25. The apparatus according to claim 23, characterized in that, The device further includes: The third determining module is used to determine the training degree of the media sample; the training degree is used to represent the cumulative number of iterations in which the media sample participates in training; based on the training degree, the fine-grained training features and the coarse-grained training features, the weight coefficients corresponding to the fine-grained training representation vector and the coarse-grained training representation vector are determined respectively. The fusion module is further configured to perform weighted fusion of the training fine-grained representation vector and the training coarse-grained representation vector based on the weight coefficients.
26. The apparatus according to claim 23, characterized in that, The device further includes: The fourth determining module is used to determine the magnitude or information entropy of the feature embedding vector of the media sample; and to determine the weight parameters corresponding to the training fine-grained representation vector and the training coarse-grained representation vector respectively based on the training fine-grained features, the training coarse-grained features, and the magnitude; or, to determine the weight parameters corresponding to the training fine-grained representation vector and the training coarse-grained representation vector respectively based on the training fine-grained features, the training coarse-grained features, and the information entropy. The fusion module is further configured to perform weighted fusion of the training fine-grained representation vector and the training coarse-grained representation vector based on the weight parameters.
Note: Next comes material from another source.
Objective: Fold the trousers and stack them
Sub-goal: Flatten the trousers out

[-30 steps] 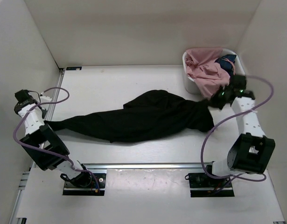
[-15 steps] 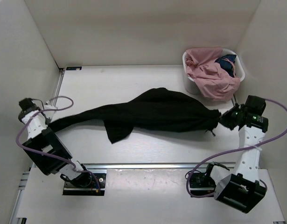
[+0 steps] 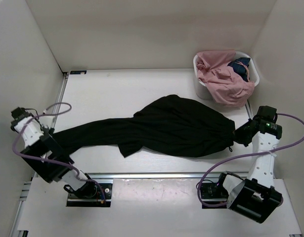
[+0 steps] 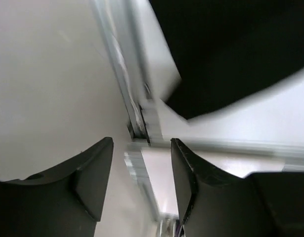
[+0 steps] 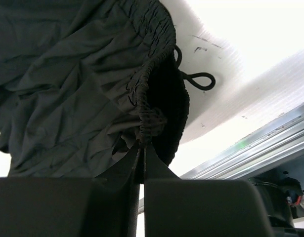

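A: Top cam first. Where are the trousers (image 3: 161, 126) lying?

B: They're lying stretched across the table (image 3: 117, 94). Bulky waist end is sitting to the right, one leg is trailing thin toward the left edge, and a 2nd flap is poking toward the near side.

A: Arms?

B: The left arm (image 3: 29, 129) is sitting at the table's left edge by the leg end; can't tell from here if it's touching. The right gripper (image 3: 239, 134) is sitting right at the waist end.

A: Anything else?

B: A white basket (image 3: 198, 88) is standing at back right, w/ pink cloth (image 3: 221, 79) spilling over its rim and dark blue cloth (image 3: 239, 65) showing inside. It's near the trousers' far edge.

A: Left wrist cam?

B: Blurry. The left gripper (image 4: 142, 148) is standing part-open, jaws apart w/ nothing btwn them. Only the metal rail (image 4: 137, 113) is showing through the gap. Black fabric is filling the upper right, beyond the fingertips and apart from them.

A: Right wrist cam?

B: Jaws are pressing tight together, pinching the gathered waistband (image 5: 147, 29). Fabric is bunching in folds to the left. The drawstring loop (image 5: 198, 79) is lying on the table just beside the waistband.
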Controlling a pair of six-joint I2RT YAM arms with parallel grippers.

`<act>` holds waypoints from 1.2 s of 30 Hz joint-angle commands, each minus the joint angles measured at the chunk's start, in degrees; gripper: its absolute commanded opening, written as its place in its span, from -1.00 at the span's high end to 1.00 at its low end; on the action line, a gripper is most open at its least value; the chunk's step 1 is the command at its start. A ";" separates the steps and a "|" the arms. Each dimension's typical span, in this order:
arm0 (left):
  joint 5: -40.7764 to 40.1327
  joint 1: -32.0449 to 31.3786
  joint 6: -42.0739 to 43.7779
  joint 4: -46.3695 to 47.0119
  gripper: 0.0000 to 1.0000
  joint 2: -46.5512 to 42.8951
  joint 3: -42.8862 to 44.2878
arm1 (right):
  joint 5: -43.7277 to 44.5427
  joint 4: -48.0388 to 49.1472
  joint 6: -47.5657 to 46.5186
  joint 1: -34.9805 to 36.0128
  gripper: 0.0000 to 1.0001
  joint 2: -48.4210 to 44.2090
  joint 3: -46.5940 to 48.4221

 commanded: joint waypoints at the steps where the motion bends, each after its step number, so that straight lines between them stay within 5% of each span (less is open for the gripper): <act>1: 9.31 0.25 -11.30 -4.41 -0.22 7.29 8.48 | 1.81 1.32 -1.92 -0.13 1.00 1.30 0.27; 8: 11.79 -2.39 -15.62 -3.73 -0.39 13.02 6.22 | 3.03 0.79 -3.16 -0.13 1.00 3.06 2.47; 15: 6.51 -3.70 -17.46 4.80 -0.34 16.45 2.26 | 4.18 0.26 -3.77 -0.13 1.00 3.06 3.53; 17: 5.99 -4.32 -17.47 5.50 -0.21 17.94 1.73 | 4.18 0.26 -3.77 -0.13 1.00 3.06 3.53; 21: 5.98 -4.93 -17.47 5.51 0.72 17.95 0.60 | 5.05 0.00 -3.77 -0.13 1.00 2.54 3.53; 25: 7.39 -5.46 -14.94 3.14 0.72 12.60 0.07 | 11.98 -3.42 -4.39 -0.74 1.00 2.54 6.42; 27: 7.92 -5.46 -12.38 0.60 0.53 7.59 -2.83 | 16.19 -4.75 -4.39 -0.75 1.00 2.01 7.56; 30: 4.94 -6.17 -6.05 -3.62 -0.30 3.97 -7.84 | 18.50 -5.54 -3.86 -0.75 1.00 1.48 8.62; 36: 12.21 -4.23 -7.96 -7.06 -0.49 1.51 -0.41 | 17.19 -4.92 -3.86 -0.75 1.00 2.01 8.10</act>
27. A computer device comprising a memory and a processor, wherein the memory stores a computer program, characterized in that, When the processor executes the computer program, it implements the steps of the method according to any one of claims 1 to 13.
28. A computer-readable storage medium having a computer program stored thereon, characterized in that, When the computer program is executed by a processor, it implements the steps of the method according to any one of claims 1 to 13.
29. A computer program product, comprising a computer program, characterized in that, When the computer program is executed by a processor, it implements the steps of the method according to any one of claims 1 to 13.